Commanders and leaders
- Jovan Babunski Trenko Rujanović Captain Rajković: Stefan Dimitrov (WIA)

Strength
- Unknown: 50 Committees

Casualties and losses
- None: 15 killed and 30 wounded 45 guns captured

= Battle on the Oreške fields =

Part of the Macedonian struggle (1905)

The Battle on the Oreške fields was a battle between Serbian Chetniks from Macedonia and Macedonian Bulgarians in the area of western Vardar that took place on May 10, 1905.
The battle resulted in a decisive Chetnik victory and the destruction of the Bulgarian committee company of Stefan Dimitrov.

==Background==
The event took place a month after the crossing of Serbian companies across the Serbian-Ottoman border.
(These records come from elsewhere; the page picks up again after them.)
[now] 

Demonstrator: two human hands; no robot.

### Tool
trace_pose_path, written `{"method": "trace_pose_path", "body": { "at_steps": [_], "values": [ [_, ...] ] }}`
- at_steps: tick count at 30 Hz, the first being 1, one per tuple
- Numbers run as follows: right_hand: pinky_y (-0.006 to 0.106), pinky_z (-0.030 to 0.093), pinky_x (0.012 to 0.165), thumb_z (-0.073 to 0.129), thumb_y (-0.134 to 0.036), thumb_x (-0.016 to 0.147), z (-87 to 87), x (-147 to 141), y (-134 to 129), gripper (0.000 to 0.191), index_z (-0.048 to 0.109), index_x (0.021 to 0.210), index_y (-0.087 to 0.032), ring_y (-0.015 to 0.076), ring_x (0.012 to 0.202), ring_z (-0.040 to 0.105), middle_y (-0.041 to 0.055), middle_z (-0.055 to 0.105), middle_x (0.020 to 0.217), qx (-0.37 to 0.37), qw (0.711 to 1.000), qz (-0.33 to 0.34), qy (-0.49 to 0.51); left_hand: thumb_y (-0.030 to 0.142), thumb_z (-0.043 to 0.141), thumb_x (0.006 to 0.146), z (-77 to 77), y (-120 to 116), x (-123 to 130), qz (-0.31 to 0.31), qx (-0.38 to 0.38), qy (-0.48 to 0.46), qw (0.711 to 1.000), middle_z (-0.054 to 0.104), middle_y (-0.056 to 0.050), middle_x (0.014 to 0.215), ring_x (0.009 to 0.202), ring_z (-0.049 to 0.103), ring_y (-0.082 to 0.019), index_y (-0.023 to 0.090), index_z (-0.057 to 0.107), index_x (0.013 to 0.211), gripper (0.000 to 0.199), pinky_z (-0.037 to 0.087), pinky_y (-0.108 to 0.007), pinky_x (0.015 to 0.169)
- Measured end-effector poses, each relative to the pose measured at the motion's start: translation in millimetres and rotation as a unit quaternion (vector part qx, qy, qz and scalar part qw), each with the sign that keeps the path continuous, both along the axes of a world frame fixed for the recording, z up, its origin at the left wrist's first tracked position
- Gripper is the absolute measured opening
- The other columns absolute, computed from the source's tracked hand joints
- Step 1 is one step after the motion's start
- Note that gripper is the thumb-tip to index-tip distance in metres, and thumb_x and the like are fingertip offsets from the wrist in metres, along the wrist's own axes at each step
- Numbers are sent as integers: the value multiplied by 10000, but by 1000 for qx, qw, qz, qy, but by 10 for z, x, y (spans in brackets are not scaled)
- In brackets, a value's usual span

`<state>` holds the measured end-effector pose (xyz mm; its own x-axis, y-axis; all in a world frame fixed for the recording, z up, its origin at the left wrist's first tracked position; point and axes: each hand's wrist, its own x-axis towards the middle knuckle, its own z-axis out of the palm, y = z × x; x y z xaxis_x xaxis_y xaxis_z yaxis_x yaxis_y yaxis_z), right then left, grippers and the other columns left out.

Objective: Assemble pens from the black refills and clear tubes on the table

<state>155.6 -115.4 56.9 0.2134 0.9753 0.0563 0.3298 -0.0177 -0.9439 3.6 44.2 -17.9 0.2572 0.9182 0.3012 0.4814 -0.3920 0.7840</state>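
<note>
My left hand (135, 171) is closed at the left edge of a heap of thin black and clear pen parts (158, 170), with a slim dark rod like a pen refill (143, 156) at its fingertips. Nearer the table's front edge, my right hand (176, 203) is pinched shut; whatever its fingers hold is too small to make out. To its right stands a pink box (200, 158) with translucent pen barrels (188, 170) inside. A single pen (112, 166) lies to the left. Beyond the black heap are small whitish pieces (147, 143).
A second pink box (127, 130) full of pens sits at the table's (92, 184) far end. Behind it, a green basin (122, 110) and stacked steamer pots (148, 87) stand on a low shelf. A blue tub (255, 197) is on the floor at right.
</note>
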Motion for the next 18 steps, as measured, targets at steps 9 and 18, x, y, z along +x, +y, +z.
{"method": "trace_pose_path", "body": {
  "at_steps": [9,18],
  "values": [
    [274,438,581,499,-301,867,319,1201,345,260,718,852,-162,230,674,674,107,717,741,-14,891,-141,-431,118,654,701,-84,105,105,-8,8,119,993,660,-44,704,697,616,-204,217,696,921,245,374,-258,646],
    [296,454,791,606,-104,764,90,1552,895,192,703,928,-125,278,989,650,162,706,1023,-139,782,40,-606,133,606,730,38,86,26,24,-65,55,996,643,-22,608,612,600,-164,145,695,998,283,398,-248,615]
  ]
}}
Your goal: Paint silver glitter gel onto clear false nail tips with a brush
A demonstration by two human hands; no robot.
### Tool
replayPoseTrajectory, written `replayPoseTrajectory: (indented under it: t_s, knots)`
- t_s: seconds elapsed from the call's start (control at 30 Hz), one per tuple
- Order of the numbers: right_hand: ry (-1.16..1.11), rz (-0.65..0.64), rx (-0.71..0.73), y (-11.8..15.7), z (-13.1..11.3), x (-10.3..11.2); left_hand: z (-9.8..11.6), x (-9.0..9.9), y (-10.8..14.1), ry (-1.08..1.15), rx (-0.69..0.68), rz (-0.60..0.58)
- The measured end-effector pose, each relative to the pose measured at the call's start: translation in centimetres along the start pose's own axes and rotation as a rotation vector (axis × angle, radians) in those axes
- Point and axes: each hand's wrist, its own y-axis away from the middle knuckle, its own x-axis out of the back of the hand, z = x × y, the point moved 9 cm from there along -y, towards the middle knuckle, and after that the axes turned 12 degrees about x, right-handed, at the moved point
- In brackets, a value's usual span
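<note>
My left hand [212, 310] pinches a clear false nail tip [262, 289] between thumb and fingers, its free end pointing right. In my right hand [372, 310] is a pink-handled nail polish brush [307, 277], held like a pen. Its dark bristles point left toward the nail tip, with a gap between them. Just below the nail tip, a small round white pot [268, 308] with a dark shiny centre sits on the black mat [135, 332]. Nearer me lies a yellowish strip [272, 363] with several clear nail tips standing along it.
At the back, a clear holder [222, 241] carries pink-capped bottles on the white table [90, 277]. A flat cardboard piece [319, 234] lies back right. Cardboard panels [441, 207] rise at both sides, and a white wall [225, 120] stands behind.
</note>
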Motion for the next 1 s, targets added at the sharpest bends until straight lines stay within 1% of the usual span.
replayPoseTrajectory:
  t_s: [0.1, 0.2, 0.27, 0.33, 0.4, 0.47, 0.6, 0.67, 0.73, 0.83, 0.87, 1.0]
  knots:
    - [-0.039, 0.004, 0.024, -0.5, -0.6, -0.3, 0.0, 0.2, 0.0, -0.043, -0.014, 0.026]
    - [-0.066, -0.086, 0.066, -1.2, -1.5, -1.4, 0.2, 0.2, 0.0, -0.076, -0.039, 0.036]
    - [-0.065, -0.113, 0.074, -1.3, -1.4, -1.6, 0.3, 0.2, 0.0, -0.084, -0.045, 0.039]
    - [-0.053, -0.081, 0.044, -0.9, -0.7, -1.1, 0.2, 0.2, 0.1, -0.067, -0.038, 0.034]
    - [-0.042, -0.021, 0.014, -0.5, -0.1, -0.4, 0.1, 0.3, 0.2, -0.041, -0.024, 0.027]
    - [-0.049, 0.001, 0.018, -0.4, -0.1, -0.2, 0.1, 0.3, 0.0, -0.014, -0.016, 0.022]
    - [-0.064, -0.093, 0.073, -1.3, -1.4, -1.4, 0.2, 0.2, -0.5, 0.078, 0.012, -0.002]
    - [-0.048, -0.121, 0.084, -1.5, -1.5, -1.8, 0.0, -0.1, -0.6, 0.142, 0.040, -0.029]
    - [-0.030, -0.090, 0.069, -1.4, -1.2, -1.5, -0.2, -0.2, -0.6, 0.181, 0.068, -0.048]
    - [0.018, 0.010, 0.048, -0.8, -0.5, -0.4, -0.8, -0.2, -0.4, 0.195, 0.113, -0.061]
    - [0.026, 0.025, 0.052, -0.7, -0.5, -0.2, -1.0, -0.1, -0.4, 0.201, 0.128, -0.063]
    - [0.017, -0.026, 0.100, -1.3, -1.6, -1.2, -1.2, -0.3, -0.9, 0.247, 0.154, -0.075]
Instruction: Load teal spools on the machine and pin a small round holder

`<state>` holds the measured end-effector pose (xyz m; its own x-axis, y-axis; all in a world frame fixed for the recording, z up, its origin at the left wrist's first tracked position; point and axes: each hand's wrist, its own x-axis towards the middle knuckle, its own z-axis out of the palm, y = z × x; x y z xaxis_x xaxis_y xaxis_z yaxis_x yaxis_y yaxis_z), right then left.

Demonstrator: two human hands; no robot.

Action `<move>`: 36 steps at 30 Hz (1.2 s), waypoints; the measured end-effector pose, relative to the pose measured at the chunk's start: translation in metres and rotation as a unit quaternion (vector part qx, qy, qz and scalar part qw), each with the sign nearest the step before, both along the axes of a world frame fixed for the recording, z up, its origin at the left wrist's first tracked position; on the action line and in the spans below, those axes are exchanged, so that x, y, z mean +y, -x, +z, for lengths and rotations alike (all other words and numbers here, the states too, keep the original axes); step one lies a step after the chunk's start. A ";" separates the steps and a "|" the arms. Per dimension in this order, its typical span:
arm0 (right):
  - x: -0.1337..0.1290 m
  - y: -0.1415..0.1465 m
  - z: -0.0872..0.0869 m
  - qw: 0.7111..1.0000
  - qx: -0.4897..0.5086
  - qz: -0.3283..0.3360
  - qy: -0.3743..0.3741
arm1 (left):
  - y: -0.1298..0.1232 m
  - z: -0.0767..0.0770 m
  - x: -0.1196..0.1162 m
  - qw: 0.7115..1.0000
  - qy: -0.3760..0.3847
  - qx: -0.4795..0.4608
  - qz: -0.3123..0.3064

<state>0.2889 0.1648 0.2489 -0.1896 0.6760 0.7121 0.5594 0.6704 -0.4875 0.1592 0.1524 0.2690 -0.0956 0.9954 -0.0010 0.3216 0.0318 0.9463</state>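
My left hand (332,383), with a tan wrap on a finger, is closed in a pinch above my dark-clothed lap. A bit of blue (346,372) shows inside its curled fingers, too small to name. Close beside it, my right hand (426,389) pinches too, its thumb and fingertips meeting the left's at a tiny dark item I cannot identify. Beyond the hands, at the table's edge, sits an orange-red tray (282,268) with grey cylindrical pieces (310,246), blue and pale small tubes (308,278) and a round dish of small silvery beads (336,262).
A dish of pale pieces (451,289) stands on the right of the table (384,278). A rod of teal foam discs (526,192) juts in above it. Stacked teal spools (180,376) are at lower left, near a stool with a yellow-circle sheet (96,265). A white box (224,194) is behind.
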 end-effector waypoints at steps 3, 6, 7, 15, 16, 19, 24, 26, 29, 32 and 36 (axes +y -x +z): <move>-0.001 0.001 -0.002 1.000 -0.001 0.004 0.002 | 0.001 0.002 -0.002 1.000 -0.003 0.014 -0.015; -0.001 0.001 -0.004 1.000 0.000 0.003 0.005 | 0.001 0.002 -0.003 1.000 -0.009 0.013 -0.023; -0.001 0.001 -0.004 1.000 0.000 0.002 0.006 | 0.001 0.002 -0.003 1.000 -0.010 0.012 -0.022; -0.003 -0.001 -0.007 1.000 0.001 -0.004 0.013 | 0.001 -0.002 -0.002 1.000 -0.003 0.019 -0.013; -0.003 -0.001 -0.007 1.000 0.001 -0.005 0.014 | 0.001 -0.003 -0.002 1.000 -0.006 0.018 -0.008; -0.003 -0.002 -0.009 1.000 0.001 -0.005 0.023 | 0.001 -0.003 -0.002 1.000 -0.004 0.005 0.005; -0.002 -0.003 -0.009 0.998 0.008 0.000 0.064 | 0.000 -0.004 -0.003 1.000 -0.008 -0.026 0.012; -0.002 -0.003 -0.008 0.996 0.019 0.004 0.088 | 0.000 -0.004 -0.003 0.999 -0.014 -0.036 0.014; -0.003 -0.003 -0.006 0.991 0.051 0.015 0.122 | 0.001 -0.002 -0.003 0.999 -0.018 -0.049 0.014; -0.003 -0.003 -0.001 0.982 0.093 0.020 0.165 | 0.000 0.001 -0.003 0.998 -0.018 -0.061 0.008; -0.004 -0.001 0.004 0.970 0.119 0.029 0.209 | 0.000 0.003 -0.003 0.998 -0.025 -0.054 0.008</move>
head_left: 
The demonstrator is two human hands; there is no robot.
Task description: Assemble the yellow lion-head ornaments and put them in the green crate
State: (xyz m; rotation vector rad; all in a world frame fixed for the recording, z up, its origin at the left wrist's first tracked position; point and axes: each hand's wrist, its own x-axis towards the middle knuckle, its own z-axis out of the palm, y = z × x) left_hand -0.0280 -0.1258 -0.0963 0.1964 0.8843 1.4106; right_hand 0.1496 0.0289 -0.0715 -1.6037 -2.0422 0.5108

The company of captains Rajković and Jovan Babunski skillfully avoided unnecessary conflicts with Bulgarian companies and Turkish pursuits. The companies met near Prilep together with the company of Gligor Sokolović and Trenko Rujanović. Gligor's and Trenko's companies were armed with outdated berdankas and martinkas, so they were forced to avoid clashes with large Bulgarian companies armed with modern mannlicher rifles.

==Battle==
The company of Jovan Babunski was chased by the Bulgarian company of Stefan Dimitrov. The fear of the Bulgarian committees was so great that the inhabitants of Veles Azot begged Babunski not to enter their villages because of the Bulgarian threats. After the murder of two Serbs, the Bulgarians planned the murder of Pope Atanas and Temeljek from Oraov Dol. The same fate was intended for David Dimitrijević, the manager of Serbian schools in Veleš. As a result of those actions, Rajković decided to destroy Stefan Dimitrov's company which consisted of about 50 soldiers, which was located on the mountain above Oreš (Between Veleš and Poreče ), with the companies of Gligor, Trenko and Babunski.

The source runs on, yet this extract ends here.